I don't know about anyone else, but in the wake of Donald Trump's victory, I felt like a relative died. From the wee hours of Wednesday morning until Saturday night, I experienced sheer disappointment in this country and a fleeting hope for its future.
So you're probably wondering what changed on Saturday. What resuscitated my need to disregard the president-elect and move on knowing everything would be okay?
Three things: My faith in God, my amazing family and friends and "Saturday Night Live." You read it right: "Saturday Night Live."
I'll be the first to admit, I'm not a faithful "SNL" viewer. In fact, I miss the classic show on most occasions, but I knew I couldn't miss it this time around, I knew I needed it, and deep inside I knew this country needed it too. I guess it doesn't come as a surprise Dave Chappelle had a clear understanding of these sentiments and used them as fuel to bring us back to life.
It's now clear to me, Dave felt this country's pulse before he hit the "SNL" stage. He knew millions of people were elated at Wednesday's outcome. He also knew many of us were angry, afraid, annoyed and mere minutes away from flatlining. But in only the way he can, Dave brought out the comedic defibrillator. He saved me. He saved us.
Once the opening applause settled, Dave eased into his monologue, voicing the views many of us in the black community share but aren't given license to express in the presence of white people. From the moment he said, "I didn't know Donald Trump was gonna win, but I suspected it. Hillary was doing well in the polls, but I know the whites," I was freed from my political mourning and thrust into a safe zone where laughing at the world's problems and my own was a recreational experience worth having.

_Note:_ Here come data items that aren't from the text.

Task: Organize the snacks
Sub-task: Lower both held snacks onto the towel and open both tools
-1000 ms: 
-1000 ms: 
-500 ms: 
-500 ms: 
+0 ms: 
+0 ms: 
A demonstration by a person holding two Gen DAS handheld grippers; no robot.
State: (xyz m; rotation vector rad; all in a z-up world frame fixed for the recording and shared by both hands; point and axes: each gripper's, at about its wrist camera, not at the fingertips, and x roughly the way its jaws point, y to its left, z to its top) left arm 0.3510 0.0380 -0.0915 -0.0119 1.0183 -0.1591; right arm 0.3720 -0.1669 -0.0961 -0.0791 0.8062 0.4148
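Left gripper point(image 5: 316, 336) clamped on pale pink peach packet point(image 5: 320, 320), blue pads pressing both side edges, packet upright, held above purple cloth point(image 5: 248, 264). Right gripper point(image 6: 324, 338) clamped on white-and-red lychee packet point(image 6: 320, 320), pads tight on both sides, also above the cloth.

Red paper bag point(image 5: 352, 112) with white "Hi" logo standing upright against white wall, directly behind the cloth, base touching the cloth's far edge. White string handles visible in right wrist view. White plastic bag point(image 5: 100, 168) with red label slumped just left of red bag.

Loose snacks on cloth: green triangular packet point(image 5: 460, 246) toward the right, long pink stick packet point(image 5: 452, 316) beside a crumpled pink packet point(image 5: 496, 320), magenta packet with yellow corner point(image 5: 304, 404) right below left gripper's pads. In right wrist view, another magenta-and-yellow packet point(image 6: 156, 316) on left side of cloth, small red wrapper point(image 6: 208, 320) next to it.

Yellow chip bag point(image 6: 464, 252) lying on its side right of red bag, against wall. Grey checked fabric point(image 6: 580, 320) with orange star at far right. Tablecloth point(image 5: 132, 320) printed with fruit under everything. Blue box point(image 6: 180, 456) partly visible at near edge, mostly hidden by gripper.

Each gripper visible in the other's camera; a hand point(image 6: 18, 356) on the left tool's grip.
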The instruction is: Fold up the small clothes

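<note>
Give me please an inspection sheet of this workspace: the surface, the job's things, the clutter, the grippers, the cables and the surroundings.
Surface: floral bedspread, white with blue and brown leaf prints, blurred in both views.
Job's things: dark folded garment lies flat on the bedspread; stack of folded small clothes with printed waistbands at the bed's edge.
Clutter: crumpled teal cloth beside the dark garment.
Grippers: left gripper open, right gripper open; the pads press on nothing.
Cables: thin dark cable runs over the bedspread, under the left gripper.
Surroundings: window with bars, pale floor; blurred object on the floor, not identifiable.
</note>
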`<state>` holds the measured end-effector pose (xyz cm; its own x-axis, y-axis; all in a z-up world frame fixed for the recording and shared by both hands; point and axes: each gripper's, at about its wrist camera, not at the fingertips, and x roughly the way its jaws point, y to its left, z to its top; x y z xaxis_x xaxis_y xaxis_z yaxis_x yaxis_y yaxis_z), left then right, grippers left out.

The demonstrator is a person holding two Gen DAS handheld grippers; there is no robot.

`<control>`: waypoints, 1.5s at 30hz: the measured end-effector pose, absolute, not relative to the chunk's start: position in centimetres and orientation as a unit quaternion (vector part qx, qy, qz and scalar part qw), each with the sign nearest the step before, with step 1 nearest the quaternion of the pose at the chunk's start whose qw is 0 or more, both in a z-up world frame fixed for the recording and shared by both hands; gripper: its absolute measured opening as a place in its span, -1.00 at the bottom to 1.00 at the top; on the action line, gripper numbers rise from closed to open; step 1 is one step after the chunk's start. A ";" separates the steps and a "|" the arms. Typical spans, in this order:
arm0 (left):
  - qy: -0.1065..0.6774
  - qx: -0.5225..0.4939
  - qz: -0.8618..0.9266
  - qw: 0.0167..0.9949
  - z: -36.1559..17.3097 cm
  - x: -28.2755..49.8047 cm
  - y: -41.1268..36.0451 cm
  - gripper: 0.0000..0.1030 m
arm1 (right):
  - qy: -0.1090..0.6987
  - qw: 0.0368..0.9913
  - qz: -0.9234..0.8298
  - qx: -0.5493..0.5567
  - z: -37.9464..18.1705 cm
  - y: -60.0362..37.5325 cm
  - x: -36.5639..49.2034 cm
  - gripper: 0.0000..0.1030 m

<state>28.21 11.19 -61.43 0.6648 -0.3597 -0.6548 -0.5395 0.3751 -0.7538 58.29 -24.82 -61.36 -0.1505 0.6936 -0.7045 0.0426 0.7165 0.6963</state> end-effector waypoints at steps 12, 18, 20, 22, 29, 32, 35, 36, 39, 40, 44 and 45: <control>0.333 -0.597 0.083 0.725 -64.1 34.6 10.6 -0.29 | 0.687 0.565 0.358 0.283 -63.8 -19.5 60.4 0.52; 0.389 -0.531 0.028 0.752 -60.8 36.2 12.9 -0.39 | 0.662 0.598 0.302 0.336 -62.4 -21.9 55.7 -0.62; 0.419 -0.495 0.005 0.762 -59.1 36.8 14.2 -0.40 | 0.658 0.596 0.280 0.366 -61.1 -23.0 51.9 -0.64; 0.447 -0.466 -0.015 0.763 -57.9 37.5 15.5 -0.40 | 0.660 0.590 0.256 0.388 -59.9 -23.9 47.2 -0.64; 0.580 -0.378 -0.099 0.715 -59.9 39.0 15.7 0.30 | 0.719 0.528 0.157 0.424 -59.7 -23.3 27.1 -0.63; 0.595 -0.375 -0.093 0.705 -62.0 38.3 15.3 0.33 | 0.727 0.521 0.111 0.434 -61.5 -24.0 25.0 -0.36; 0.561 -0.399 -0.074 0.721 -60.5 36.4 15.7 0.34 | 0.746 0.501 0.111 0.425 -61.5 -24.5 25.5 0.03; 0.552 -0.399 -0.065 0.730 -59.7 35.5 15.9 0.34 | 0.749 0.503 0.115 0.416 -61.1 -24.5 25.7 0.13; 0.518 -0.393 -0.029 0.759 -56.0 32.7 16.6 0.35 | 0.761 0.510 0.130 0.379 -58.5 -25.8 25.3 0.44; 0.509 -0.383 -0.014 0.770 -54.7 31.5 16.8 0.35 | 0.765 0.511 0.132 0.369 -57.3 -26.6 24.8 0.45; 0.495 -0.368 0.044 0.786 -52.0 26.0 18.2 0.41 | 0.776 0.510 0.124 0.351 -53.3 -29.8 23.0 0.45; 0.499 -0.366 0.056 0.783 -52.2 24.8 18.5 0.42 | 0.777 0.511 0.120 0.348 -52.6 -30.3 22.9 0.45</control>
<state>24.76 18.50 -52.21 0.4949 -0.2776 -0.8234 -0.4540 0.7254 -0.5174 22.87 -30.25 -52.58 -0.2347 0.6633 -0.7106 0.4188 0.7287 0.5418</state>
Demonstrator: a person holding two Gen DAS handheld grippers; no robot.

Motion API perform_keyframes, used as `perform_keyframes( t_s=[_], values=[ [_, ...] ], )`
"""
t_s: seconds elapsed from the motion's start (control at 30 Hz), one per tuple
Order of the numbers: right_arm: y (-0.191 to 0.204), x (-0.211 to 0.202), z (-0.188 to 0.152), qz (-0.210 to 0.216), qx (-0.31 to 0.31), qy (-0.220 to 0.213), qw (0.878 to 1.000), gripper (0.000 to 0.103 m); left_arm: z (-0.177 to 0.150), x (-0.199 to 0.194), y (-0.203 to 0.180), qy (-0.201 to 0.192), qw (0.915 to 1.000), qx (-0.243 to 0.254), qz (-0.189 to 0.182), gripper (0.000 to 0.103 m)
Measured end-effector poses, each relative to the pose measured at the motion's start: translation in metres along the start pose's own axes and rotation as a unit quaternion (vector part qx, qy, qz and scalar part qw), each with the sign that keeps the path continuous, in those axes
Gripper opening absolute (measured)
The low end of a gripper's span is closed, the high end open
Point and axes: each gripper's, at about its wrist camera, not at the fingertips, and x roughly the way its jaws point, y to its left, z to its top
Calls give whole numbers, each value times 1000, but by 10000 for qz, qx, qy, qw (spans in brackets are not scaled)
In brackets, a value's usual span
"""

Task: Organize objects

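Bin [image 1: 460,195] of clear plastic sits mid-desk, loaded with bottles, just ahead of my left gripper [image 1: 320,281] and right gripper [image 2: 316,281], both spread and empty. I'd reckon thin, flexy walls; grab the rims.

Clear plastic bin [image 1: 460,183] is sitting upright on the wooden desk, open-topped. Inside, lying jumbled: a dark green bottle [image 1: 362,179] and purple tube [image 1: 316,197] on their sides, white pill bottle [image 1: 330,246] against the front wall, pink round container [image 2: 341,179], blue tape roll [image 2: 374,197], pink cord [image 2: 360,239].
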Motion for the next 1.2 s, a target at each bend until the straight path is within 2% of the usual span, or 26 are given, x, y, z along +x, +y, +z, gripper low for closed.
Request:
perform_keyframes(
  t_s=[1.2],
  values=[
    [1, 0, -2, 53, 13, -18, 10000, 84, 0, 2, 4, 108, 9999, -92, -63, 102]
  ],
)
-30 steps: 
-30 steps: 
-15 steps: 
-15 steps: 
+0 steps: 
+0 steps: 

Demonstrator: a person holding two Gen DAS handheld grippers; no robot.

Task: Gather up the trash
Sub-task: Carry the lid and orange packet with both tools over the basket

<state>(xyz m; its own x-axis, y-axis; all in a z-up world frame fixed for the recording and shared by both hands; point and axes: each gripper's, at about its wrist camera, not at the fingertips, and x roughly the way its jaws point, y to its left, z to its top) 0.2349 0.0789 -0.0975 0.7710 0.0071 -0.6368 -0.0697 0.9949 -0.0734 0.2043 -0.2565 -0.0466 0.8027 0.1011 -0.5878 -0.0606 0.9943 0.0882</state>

Then Dave took things a step further, adding comedic context to Donald Trump's win, while still acknowledging the plight of black culture and those in the Black Lives Matter Movement. His "funny" was everything black folks needed, it was everything black folks felt, and it was so funny even white folks found comedic refuge in the uncomfortable bed exposing their white privilege.
In his opening skit, Dave Chappelle joined forces with fellow comedic heavy-hitter Chris Rock, reinforcing the unstoppable dynamic between two black men at the top of their craft. Minutes later, we were reintroduced to the myriad of characters we fell in love with on "Chappelle's Show," carrying us to a place of nostalgia we've yet to let go of.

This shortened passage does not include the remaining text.